We are given a triangle $ABC$ with points on its sides. The side $AB$ has 6 points, side $BC$ has 7 points, and side $AC$ has 8 points. None of these points coincide with the vertices of the triangle. We need to calculate how many triangles can be formed with one vertex on side $AB$, one vertex on side $BC$, and one vertex on side $AC$.

Step 1: Understand the problem setup

We are asked to form triangles such that:

• One vertex of the triangle lies on side $AB$,
• One vertex lies on side $BC$,
• One vertex lies on side $AC$.

The points on each side are distinct and we are selecting exactly one point from each side to form a triangle.

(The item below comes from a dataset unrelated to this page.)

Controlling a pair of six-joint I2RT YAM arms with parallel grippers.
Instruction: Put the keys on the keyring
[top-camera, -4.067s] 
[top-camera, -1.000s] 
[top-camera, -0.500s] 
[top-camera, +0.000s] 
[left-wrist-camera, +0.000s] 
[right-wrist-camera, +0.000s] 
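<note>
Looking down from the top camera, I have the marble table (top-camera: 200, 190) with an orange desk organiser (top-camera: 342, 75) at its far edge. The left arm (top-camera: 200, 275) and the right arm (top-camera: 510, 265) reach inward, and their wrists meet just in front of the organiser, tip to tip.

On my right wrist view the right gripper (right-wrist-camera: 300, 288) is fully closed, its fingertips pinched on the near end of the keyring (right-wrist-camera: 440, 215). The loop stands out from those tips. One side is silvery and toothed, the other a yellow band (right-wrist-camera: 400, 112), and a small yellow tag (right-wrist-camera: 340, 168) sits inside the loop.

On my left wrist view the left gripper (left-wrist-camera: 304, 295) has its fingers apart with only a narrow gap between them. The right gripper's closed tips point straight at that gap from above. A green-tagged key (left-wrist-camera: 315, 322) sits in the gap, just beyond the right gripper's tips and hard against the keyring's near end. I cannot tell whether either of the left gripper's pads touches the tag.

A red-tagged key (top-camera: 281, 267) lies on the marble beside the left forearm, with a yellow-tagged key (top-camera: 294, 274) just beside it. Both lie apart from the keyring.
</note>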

Step 2: Count the number of triangles

To form a triangle, we simply choose one point from side $AB$, one point from side $BC$, and one point from side $AC$.

• We can choose 1 point from the 6 points on side $AB$,
• We can choose 1 point from the 7 points on side $BC$,
• We can choose 1 point from the 8 points on side $AC$.

The number of ways to form a triangle by selecting one point from each side is simply the product of the number of choices from each side. Therefore, the total number of triangles is:

$\text{Number of triangles} = 6 \times 7 \times 8 = 336$

Final Answer:

There are $336$ triangles that can be formed with one vertex on $AB$, one vertex on $BC$, and one vertex on $AC$.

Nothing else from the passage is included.